:: GIVEN DATA

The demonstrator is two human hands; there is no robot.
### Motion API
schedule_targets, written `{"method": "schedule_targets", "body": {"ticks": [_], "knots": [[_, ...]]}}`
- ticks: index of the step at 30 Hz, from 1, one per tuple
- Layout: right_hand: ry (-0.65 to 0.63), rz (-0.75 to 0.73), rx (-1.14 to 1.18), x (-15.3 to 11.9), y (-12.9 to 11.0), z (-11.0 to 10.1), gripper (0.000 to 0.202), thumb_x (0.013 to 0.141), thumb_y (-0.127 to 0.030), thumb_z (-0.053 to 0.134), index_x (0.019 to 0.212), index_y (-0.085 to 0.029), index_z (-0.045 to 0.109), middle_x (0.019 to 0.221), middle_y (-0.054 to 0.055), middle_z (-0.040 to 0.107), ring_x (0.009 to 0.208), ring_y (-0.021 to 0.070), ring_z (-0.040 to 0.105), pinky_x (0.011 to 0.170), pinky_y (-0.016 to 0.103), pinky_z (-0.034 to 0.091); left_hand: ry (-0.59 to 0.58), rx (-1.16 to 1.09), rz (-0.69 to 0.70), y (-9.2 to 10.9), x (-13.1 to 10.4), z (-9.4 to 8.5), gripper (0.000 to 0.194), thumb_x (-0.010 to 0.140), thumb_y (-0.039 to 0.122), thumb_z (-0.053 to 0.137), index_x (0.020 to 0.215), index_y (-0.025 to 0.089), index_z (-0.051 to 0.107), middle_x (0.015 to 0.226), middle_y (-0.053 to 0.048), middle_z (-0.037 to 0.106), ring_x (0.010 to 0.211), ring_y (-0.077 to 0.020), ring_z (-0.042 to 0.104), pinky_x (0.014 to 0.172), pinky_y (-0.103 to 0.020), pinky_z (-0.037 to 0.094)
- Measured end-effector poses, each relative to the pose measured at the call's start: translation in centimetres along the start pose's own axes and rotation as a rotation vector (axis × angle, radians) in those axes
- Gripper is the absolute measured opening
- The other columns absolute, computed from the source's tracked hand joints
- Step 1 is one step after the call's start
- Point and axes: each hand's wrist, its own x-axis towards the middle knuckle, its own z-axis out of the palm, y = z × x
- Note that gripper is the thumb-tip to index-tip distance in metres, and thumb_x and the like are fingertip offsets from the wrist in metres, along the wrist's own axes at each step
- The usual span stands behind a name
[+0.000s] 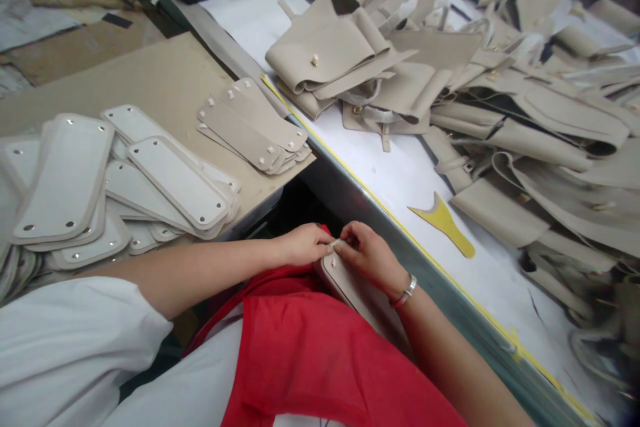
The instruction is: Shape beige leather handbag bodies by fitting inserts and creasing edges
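In my lap, over the red apron (305,347), lies a beige leather panel (347,288) with a rounded corner and a small metal stud near its end. My left hand (309,244) pinches the near-left tip of this end. My right hand (369,255) has thumb and fingers closed on the same end, close to the left fingertips. Whatever small part may be between the fingertips is hidden. The panel's lower part runs under my right forearm, partly covered.
At left, a tan board (165,73) bears piled white-faced panels (173,177) with metal snaps and a smaller stack of beige panels (255,123). The white-covered table (400,197) on the right holds heaped beige bag pieces (325,47) and a yellow template (447,227).
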Motion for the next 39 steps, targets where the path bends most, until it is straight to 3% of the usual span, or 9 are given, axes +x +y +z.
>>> {"method": "schedule_targets", "body": {"ticks": [10, 20, 32, 36, 39], "knots": [[-0.219, 0.144, 0.145, 1.4, 0.0, -1.4, 0.017, 0.070, -0.029, 0.058, 0.081, -0.018, 0.051, 0.070, -0.003, 0.051, 0.062, 0.0103, 0.045, 0.056, 0.022, 0.034, -0.008, 0.041, -0.064, 0.6, 0.2, -0.2, 0.025, 0.079, 0.023, 0.047, 0.084, 0.011, 0.068, 0.072, -0.001, 0.064, 0.069, -0.0134, 0.054, 0.068, -0.020, 0.040], [-0.228, 0.136, 0.290, 1.4, 0.7, -1.3, 0.017, 0.071, -0.029, 0.057, 0.082, -0.017, 0.051, 0.070, -0.004, 0.047, 0.062, 0.0094, 0.042, 0.056, 0.022, 0.034, -0.019, 0.041, -0.082, 0.8, 0.5, -0.3, 0.026, 0.079, 0.022, 0.046, 0.088, 0.012, 0.069, 0.074, -0.001, 0.066, 0.071, -0.0139, 0.055, 0.071, -0.021, 0.041], [-0.073, 0.097, -0.009, 0.8, -0.7, -0.8, 0.013, 0.070, -0.024, 0.056, 0.081, -0.018, 0.055, 0.079, 0.002, 0.056, 0.068, 0.0129, 0.050, 0.061, 0.024, 0.036, 0.031, 0.190, -0.089, 1.5, 0.5, 0.4, 0.028, 0.080, 0.020, 0.043, 0.084, 0.010, 0.069, 0.077, -0.004, 0.067, 0.071, -0.0146, 0.056, 0.066, -0.022, 0.039], [0.001, 0.097, 0.132, -2.1, -1.0, -2.6, 0.030, 0.070, -0.034, 0.061, 0.094, -0.017, 0.057, 0.089, 0.004, 0.060, 0.074, 0.0150, 0.054, 0.068, 0.027, 0.043, -0.005, 0.144, -0.136, 1.8, 0.3, 0.2, 0.029, 0.077, 0.021, 0.045, 0.089, 0.010, 0.069, 0.069, -0.002, 0.062, 0.059, -0.0112, 0.051, 0.057, -0.021, 0.039], [0.189, 0.190, 0.360, -7.9, 2.1, -4.2, 0.038, 0.076, -0.043, 0.055, 0.105, -0.019, 0.054, 0.095, 0.005, 0.063, 0.082, 0.0171, 0.058, 0.075, 0.031, 0.046, -0.033, 0.015, -0.216, 1.4, 0.2, 0.2, 0.036, 0.078, 0.025, 0.044, 0.103, 0.010, 0.065, 0.066, 0.000, 0.058, 0.049, -0.0088, 0.046, 0.049, -0.020, 0.038]]}}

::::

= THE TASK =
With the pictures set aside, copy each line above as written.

= YOUR SOLUTION =
The demonstrator is two human hands; there is no robot.
### Motion API
schedule_targets, written `{"method": "schedule_targets", "body": {"ticks": [_], "knots": [[_, ...]]}}`
- ticks: index of the step at 30 Hz, from 1, one per tuple
- Layout: right_hand: ry (-0.65 to 0.63), rz (-0.75 to 0.73), rx (-1.14 to 1.18), x (-15.3 to 11.9), y (-12.9 to 11.0), z (-11.0 to 10.1), gripper (0.000 to 0.202), thumb_x (0.013 to 0.141), thumb_y (-0.127 to 0.030), thumb_z (-0.053 to 0.134), index_x (0.019 to 0.212), index_y (-0.085 to 0.029), index_z (-0.045 to 0.109), middle_x (0.019 to 0.221), middle_y (-0.054 to 0.055), middle_z (-0.040 to 0.107), ring_x (0.009 to 0.208), ring_y (-0.021 to 0.070), ring_z (-0.040 to 0.105), pinky_x (0.011 to 0.170), pinky_y (-0.016 to 0.103), pinky_z (-0.034 to 0.091); left_hand: ry (-0.59 to 0.58), rx (-1.16 to 1.09), rz (-0.69 to 0.70), y (-9.2 to 10.9), x (-13.1 to 10.4), z (-9.4 to 8.5), gripper (0.000 to 0.194), thumb_x (-0.010 to 0.140), thumb_y (-0.039 to 0.122), thumb_z (-0.053 to 0.137), index_x (0.020 to 0.215), index_y (-0.025 to 0.089), index_z (-0.051 to 0.107), middle_x (0.015 to 0.226), middle_y (-0.053 to 0.048), middle_z (-0.037 to 0.106), ring_x (0.010 to 0.211), ring_y (-0.077 to 0.020), ring_z (-0.042 to 0.104), pinky_x (0.014 to 0.172), pinky_y (-0.103 to 0.020), pinky_z (-0.037 to 0.094)
- Measured end-effector poses, each relative to the pose measured at the call's start: translation in centimetres along the start pose's own axes and rotation as a rotation vector (axis × angle, radians) in those axes
- Gripper is the absolute measured opening
- The other columns absolute, computed from the source's tracked hand joints
- Step 1 is one step after the call's start
- Point and axes: each hand's wrist, its own x-axis towards the middle knuckle, its own z-axis out of the palm, y = z × x
- Note that gripper is the thumb-tip to index-tip distance in metres, and thumb_x and the like are fingertip offsets from the wrist in metres, along the wrist's own axes at each step
- The usual span stands behind a name
[+0.000s] 
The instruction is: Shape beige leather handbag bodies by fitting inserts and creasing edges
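In my lap, over the red apron (305,347), lies a beige leather panel (347,288) with a rounded corner and a small metal stud near its end. My left hand (309,244) pinches the near-left tip of this end. My right hand (369,255) has thumb and fingers closed on the same end, close to the left fingertips. Whatever small part may be between the fingertips is hidden. The panel's lower part runs under my right forearm, partly covered.
At left, a tan board (165,73) bears piled white-faced panels (173,177) with metal snaps and a smaller stack of beige panels (255,123). The white-covered table (400,197) on the right holds heaped beige bag pieces (325,47) and a yellow template (447,227).
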Motion for the next 39 steps, targets where the path bends most, until it is straight to 3% of the usual span, or 9 are given, axes +x +y +z.
>>> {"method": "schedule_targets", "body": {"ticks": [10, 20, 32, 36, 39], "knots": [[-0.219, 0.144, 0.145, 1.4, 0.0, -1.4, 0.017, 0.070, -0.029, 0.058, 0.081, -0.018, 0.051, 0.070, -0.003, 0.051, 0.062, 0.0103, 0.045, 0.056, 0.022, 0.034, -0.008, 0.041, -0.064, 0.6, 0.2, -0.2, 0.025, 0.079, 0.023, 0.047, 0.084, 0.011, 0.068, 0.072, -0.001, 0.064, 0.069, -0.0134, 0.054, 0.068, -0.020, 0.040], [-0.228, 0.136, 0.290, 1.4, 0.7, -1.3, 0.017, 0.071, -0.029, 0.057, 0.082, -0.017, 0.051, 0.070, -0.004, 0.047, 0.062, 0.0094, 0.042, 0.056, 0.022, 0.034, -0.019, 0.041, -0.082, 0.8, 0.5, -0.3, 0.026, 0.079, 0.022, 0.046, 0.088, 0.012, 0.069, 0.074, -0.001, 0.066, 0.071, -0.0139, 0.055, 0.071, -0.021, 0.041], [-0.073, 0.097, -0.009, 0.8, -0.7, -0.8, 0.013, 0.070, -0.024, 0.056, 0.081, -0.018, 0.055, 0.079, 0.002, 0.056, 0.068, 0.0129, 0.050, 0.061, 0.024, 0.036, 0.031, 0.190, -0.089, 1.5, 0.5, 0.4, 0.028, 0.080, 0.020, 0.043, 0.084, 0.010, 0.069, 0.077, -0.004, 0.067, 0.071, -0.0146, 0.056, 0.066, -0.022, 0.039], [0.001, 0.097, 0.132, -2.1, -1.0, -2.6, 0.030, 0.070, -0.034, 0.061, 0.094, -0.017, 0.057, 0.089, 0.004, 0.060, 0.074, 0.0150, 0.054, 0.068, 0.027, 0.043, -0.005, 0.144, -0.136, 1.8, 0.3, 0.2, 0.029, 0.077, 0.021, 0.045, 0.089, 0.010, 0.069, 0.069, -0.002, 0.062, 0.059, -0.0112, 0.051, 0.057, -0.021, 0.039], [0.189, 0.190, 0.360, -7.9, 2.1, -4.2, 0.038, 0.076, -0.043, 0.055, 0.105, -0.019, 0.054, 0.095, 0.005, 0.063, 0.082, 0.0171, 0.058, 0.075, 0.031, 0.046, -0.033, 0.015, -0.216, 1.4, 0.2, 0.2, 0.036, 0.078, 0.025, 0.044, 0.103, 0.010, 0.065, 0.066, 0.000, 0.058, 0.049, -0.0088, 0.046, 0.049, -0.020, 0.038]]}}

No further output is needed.